=== The task ===
Up to and including the line containing "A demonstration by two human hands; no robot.", please reproduce the lines of the listing below, starting from the top.

=== Stored data ===
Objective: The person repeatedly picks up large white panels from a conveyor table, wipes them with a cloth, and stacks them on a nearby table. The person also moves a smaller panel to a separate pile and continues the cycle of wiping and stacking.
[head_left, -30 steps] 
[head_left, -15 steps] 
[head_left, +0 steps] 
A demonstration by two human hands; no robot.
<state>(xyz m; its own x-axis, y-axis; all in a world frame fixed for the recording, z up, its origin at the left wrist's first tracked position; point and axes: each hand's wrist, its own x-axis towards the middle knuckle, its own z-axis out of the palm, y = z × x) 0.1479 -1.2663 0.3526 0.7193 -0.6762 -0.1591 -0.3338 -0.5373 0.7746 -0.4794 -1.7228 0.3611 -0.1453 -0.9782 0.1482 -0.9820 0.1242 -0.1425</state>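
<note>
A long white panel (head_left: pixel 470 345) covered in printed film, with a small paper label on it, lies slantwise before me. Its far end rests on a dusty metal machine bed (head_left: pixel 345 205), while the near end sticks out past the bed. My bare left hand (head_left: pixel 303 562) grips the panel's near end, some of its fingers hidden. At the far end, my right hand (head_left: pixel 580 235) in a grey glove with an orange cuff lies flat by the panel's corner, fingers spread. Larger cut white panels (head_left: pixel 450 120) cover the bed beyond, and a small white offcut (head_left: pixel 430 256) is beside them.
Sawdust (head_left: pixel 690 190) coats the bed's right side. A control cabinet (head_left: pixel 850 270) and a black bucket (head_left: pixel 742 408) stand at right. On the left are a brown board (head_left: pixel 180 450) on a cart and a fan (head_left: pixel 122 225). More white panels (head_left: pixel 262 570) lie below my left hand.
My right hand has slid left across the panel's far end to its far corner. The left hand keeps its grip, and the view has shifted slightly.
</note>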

=== Final answer ===
Objective: The person repeatedly picks up large white panels from a conveyor table, wipes them with a cloth, and stacks them on a nearby table. The person also moves a smaller panel to a separate pile and continues the cycle of wiping and stacking.
[head_left, -30 steps] 
[head_left, -15 steps] 
[head_left, +0 steps] 
A demonstration by two human hands; no robot.

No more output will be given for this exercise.